Modeling of Delivery Infrastructure for Solving Problems by Type of Goods
Annotatsiya
The paper introduces a novel intelligent modeling system of a railway cargo delivery which combines queuing theory and station-level technological activities to model the manner in which re-handling and waiting processes produce delivery delays. The proposed model is in contrast to the available literature, which focuses more on routing or time management; it clearly connects processing of the stations, queue behavior, and reliability of the delivery in one decision system. When applied to a real-life railway route, the optimization of technological sequences is demonstrated to decrease delivery time and congestion rates significantly, as well as decrease the possibility of punishment in case of late deliveries.

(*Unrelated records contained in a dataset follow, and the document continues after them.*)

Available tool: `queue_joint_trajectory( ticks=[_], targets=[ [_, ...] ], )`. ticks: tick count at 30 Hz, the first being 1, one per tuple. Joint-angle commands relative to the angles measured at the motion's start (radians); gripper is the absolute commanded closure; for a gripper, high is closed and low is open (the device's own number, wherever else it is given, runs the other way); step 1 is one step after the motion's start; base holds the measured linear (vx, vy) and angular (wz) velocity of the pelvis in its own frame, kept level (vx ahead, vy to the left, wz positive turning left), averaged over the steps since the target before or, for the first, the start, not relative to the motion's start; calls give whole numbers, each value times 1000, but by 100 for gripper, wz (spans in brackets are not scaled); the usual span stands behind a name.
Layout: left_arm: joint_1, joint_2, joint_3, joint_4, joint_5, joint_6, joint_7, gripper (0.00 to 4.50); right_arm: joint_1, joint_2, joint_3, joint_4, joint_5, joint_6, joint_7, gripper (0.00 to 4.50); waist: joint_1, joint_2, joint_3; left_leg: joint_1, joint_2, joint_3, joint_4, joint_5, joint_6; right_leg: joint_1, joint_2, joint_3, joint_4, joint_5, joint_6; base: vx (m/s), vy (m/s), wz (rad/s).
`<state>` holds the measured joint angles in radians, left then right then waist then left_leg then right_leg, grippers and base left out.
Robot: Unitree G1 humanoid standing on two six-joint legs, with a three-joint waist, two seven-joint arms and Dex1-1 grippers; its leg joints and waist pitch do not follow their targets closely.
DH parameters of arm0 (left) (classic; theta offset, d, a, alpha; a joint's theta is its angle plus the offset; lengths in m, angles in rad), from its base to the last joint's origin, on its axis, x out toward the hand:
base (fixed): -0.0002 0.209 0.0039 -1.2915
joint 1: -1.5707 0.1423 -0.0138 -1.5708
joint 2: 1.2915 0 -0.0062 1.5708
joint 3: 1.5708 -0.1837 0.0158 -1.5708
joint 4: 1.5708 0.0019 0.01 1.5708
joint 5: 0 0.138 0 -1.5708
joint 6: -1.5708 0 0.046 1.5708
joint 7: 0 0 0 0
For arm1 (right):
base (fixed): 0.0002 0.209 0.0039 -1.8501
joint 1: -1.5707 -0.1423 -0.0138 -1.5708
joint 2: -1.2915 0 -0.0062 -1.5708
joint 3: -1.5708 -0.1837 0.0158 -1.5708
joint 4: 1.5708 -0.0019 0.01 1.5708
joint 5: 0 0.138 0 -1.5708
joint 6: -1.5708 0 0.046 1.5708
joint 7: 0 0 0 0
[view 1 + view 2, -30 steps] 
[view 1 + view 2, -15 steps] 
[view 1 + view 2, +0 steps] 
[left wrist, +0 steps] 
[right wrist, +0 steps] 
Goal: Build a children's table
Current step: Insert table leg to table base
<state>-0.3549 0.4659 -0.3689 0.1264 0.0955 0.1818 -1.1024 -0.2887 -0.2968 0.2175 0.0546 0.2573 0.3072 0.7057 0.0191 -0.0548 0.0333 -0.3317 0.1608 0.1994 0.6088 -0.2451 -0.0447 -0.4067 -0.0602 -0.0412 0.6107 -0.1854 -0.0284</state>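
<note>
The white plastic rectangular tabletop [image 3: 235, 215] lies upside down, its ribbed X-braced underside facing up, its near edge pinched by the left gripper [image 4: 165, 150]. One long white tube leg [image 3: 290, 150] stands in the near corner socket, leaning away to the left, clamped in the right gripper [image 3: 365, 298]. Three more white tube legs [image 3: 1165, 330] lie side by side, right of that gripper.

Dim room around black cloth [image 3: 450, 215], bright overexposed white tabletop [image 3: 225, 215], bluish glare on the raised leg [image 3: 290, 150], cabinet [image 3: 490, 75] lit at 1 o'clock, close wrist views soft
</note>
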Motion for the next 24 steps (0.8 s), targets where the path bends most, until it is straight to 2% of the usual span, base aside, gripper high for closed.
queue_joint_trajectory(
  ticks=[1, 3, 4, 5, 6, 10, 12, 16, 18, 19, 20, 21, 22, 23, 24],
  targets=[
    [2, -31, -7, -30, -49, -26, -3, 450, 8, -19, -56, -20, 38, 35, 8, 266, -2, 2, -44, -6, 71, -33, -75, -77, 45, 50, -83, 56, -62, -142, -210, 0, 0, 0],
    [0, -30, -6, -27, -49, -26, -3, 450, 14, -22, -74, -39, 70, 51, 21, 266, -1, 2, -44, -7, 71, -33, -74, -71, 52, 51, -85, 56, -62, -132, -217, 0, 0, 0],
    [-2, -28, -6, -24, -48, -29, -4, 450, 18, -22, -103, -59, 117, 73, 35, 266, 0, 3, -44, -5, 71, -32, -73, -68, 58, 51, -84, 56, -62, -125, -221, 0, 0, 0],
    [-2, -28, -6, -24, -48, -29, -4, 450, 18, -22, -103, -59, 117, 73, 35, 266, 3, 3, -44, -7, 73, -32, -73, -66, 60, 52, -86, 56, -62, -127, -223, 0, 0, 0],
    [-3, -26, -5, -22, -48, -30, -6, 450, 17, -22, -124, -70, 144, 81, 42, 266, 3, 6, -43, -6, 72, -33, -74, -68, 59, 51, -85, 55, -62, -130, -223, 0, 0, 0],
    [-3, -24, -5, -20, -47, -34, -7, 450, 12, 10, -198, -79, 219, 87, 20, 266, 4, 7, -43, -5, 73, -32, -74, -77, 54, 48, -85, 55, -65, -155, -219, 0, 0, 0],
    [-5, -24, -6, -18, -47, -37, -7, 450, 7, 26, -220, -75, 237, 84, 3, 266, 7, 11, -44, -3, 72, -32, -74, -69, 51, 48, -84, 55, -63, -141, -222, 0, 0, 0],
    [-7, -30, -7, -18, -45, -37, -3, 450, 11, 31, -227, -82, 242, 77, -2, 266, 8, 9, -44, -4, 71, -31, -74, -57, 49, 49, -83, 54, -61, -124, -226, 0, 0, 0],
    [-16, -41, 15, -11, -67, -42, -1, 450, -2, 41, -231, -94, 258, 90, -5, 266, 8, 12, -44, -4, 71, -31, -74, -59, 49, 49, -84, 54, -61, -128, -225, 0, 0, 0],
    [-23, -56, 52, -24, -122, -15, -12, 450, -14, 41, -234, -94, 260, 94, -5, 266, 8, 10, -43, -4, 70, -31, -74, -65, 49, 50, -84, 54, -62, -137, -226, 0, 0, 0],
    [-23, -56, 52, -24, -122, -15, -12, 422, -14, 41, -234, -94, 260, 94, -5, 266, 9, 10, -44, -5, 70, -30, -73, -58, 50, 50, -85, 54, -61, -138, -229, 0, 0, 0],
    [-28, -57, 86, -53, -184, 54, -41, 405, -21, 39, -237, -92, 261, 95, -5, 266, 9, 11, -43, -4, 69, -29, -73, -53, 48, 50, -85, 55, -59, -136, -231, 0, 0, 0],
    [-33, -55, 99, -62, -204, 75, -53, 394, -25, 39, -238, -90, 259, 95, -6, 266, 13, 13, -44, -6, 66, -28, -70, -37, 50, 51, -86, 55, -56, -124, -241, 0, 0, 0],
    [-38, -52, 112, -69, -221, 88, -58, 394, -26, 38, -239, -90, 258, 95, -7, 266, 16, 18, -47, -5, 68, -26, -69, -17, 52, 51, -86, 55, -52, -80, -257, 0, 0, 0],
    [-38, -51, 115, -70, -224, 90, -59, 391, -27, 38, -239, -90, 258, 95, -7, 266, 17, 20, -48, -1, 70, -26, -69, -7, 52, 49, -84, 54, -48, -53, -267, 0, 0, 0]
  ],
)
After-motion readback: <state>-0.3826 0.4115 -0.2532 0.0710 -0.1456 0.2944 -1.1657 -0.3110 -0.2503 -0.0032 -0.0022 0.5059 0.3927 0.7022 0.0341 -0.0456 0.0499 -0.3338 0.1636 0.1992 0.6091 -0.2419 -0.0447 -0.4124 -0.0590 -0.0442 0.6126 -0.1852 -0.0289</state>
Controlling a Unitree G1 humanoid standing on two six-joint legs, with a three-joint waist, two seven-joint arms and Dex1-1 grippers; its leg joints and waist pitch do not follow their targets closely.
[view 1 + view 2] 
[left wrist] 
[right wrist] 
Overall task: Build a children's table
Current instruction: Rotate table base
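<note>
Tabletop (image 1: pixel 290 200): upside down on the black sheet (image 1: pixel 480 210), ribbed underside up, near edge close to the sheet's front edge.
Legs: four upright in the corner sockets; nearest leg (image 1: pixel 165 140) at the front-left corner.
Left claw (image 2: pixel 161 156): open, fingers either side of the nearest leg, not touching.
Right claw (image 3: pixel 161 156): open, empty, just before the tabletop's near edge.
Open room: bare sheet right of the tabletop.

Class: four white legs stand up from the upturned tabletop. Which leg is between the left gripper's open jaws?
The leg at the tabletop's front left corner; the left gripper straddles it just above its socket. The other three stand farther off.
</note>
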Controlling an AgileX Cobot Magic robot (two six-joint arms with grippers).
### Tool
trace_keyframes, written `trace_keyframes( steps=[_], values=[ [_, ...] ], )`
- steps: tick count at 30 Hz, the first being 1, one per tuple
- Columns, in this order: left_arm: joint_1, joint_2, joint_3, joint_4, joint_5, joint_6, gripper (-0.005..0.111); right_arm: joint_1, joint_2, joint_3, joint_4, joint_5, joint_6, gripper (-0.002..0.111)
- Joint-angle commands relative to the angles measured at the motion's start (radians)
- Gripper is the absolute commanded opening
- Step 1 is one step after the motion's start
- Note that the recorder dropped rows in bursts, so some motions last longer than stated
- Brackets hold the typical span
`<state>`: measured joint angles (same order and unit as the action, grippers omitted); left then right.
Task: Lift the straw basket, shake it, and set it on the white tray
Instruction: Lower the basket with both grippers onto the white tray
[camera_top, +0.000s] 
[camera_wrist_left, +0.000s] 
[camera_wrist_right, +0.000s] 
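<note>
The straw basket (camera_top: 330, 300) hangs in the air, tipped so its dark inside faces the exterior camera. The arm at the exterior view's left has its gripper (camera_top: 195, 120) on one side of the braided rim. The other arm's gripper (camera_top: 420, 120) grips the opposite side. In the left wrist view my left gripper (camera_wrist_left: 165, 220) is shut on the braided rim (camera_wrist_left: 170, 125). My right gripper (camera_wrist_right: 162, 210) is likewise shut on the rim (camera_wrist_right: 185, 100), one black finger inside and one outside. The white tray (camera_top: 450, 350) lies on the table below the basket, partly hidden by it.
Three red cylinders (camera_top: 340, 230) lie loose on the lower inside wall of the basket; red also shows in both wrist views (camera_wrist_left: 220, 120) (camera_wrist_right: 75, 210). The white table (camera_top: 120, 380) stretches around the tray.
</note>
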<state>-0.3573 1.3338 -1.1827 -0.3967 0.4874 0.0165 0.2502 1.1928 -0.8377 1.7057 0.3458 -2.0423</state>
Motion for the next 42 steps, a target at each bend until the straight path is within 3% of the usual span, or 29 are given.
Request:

These findings show that the study is original in terms of the presentation of a data-driven and operationally based approach on the enhancement of railway freight performance. This study introduces a shipment-type-specific intelligent delivery model that integrates queuing theory with real station technological processes. Unlike existing approaches focused mainly on routing or average travel time, the proposed framework explicitly accounts for wagon processing sequences, re-handling operations, and delay-risk assessment. Validation on the Khamza–Bukhara corridor demonstrates a reduction in intermediate re-handlings from four to two and total delivery time from 68 h to 54 h, confirming the operational and economic effectiveness of the model.